Le commandement de payer du 22 juillet 2020 visant la clause résolutoire n’a pas indiqué le décompte des loyers dont le paiement était demandé. Il semblerait que ce soit ceux courant à compter de mars 2020, étant donné que le preneur était à jour avant cette date. Or, durant cette période, l’activité de la société locataire était affectée par les mesures sanitaires. Aucune sanction ne peut prospérer au titre des loyers susvisés étant donné que la protection offerte par les textes court du 12 mars 2020 jusqu’à deux mois après la date de cessation de l’état d’urgence sanitaire, soit le 1er août 2021.

La pandémie de Covid-19 est un événement de force majeure qui a privé la SARL MILU de pouvoir réaliser son chiffre d’affaire ce qui justifie qu’elle soit exonérée du paiement des loyers.En application de l’article 1722 du code civil, elle doit également être dispensée du paiement des loyers en raison de la perte temporaire de la chose louée.

L’article 1104 du code civil, relatif à la bonne foi contractuelle, s’oppose à ce que le bailleur exige le paiement des loyers alors qu’il sait que les lieux ne sont pas exploitables. Le contrat est sans cause parce que le bailleur n’a pas exécuté son obligation de délivrance conforme.
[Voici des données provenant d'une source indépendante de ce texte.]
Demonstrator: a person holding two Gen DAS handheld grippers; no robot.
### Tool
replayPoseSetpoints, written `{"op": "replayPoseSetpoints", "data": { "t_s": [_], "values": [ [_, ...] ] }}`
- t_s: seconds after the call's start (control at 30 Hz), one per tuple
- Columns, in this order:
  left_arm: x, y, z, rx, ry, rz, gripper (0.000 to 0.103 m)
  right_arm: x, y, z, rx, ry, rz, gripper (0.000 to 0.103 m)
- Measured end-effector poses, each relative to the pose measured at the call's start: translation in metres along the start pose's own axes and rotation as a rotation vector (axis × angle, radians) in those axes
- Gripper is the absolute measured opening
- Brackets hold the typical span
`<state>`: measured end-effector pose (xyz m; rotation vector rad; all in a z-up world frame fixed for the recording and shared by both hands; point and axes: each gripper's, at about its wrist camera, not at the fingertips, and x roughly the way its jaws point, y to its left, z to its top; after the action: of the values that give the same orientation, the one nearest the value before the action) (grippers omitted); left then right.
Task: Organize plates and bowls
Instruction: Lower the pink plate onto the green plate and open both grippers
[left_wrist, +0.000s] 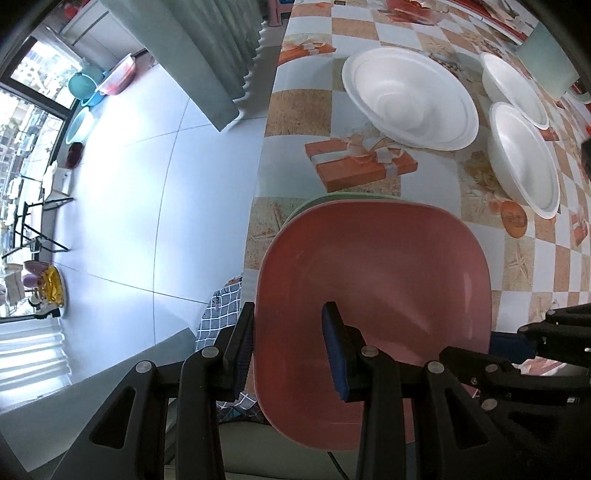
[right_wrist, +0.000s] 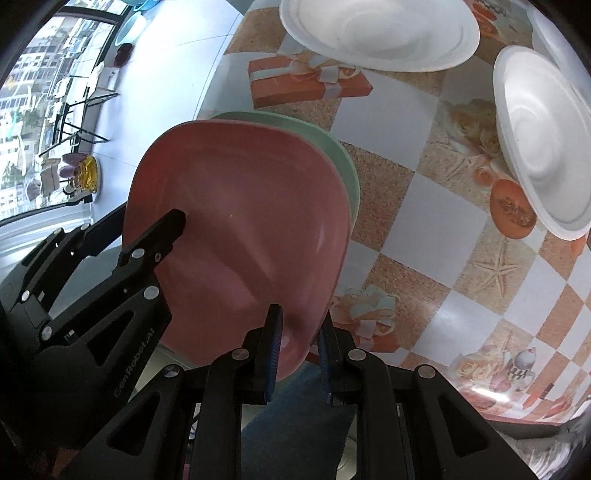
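Observation:
A pink square plate (left_wrist: 373, 295) lies on top of a green plate (left_wrist: 332, 197), half over the table's edge. My left gripper (left_wrist: 288, 310) is shut on the pink plate's left rim, one finger inside the dish and one outside. My right gripper (right_wrist: 299, 317) is shut on the pink plate (right_wrist: 240, 221) at the near right rim; the green plate (right_wrist: 332, 147) shows only as a sliver behind it. Whether the green plate is also gripped is hidden. A wide white bowl (left_wrist: 410, 103) and two smaller white bowls (left_wrist: 524, 158) (left_wrist: 517, 88) stand farther back on the table.
The table (left_wrist: 480, 258) has a checkered cloth printed with orange gift boxes. Left of its edge is pale tiled floor (left_wrist: 129, 184) with basins and a rack by the window. A person's checked sleeve (left_wrist: 218, 317) is below the plates. A pale green box (left_wrist: 546, 59) stands at the far right.

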<state>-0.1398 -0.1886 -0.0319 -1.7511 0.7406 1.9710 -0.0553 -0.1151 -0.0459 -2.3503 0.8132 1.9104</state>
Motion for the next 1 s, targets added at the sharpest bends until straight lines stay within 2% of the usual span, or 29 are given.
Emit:
{"op": "replayPoseSetpoints", "data": {
  "t_s": [0.1, 0.2, 0.23, 0.3, 0.37, 0.4, 0.5, 0.57, 0.6, 0.67, 0.87, 1.0],
  "values": [
    [-0.001, 0.001, -0.003, -0.006, -0.006, -0.011, 0.04, -0.001, -0.007, -0.001, 0.008, -0.002, 0.01, 0.021],
    [0.0, 0.003, -0.001, -0.014, -0.019, -0.023, 0.055, -0.005, -0.013, -0.001, 0.001, -0.011, 0.036, 0.021],
    [-0.001, 0.003, 0.0, -0.016, -0.027, -0.017, 0.065, -0.008, -0.018, -0.003, -0.005, -0.011, 0.029, 0.024],
    [-0.004, 0.003, -0.001, -0.016, -0.053, 0.02, 0.073, -0.013, -0.024, -0.005, -0.008, -0.024, 0.014, 0.035],
    [-0.007, 0.007, 0.0, -0.026, -0.066, 0.039, 0.08, -0.02, -0.031, -0.009, -0.003, -0.053, -0.008, 0.068],
    [-0.009, 0.01, -0.001, -0.038, -0.073, 0.03, 0.081, -0.026, -0.035, -0.012, -0.004, -0.069, -0.006, 0.073],
    [-0.017, 0.017, 0.0, -0.083, -0.092, -0.025, 0.083, -0.04, -0.047, -0.02, 0.002, -0.1, -0.018, 0.074],
    [-0.022, 0.017, 0.002, -0.1, -0.097, -0.06, 0.092, -0.049, -0.058, -0.027, 0.019, -0.12, -0.031, 0.074],
    [-0.024, 0.014, 0.003, -0.104, -0.097, -0.079, 0.093, -0.054, -0.069, -0.033, 0.031, -0.127, -0.036, 0.074],
    [-0.029, 0.007, 0.009, -0.106, -0.1, -0.114, 0.103, -0.063, -0.087, -0.045, 0.072, -0.147, -0.039, 0.074],
    [-0.051, -0.036, 0.026, -0.056, -0.135, -0.244, 0.103, -0.081, -0.147, -0.081, 0.255, -0.193, -0.043, 0.074],
    [-0.055, -0.071, 0.04, -0.001, -0.12, -0.292, 0.103, -0.094, -0.181, -0.096, 0.353, -0.217, -0.06, 0.074]
  ]
}}
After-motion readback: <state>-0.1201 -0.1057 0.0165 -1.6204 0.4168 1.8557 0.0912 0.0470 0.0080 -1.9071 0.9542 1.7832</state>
Enfin, en vertu du principe d’exception d’inexécution, le preneur est fondé à refuser d’exécuter son obligation de payer le loyer dès lors que le bailleur n’a pas satisfait à son obligation de délivrance conforme’en raison de l’interdiction d’ouverture et en raison de l’insalubrité des locaux qui font l’objet d’une procédure d’expertise judiciaire.

S’agissant des arriérés locatifs': la SARL MILU n’a pas payé la taxe foncière de 2019 car elle concernait aussi le local adjacent à celui loué ce dont elle n’avait pas à répondre. L’appelant fait état de nombreuses contestations sur le montant des factures d’électricité et d’eau. En revanche, il reconnaît que le montant des loyers impayés d’avril à octobre 2020 s’élève à 28'642,86 euros mais entend se prévaloir de l’exception d’inexécution pour justifier son refus de régler.

Enfin, sur le fondement des articles L 145-41 du code de commerce et 1343-5 du code civil, l’intimé la SARL MILU sollicite subsidiairement le report des sommes dues dans la limite de 2 ans et ce, d’autant qu’une procédure d’expertise judiciaire est en cours.

Pour l’exposé des moyens développés par les parties, il sera fait référence conformément à l’article 455 du code de procédure civile à leurs écritures déposées et débattues à l’audience du 5 octobre 2021 à 9 heures.

A l’audience, les parties ont pu faire leurs observations et ou/déposer ou adresser leurs dossiers respectifs. Puis, l’affaire a été mise en délibéré au 17 novembre 2021.

MOTIFS

A titre liminaire, les demandes des parties tendant à voir la Cour «'constater'» ou «'dire et juger'» ne constituant pas des prétentions au sens des articles 4,5,31 et 954 du code de procédure civile mais des moyens ou arguments au soutien des véritables prétentions, il n’y a pas lieu de statuer sur celles-ci.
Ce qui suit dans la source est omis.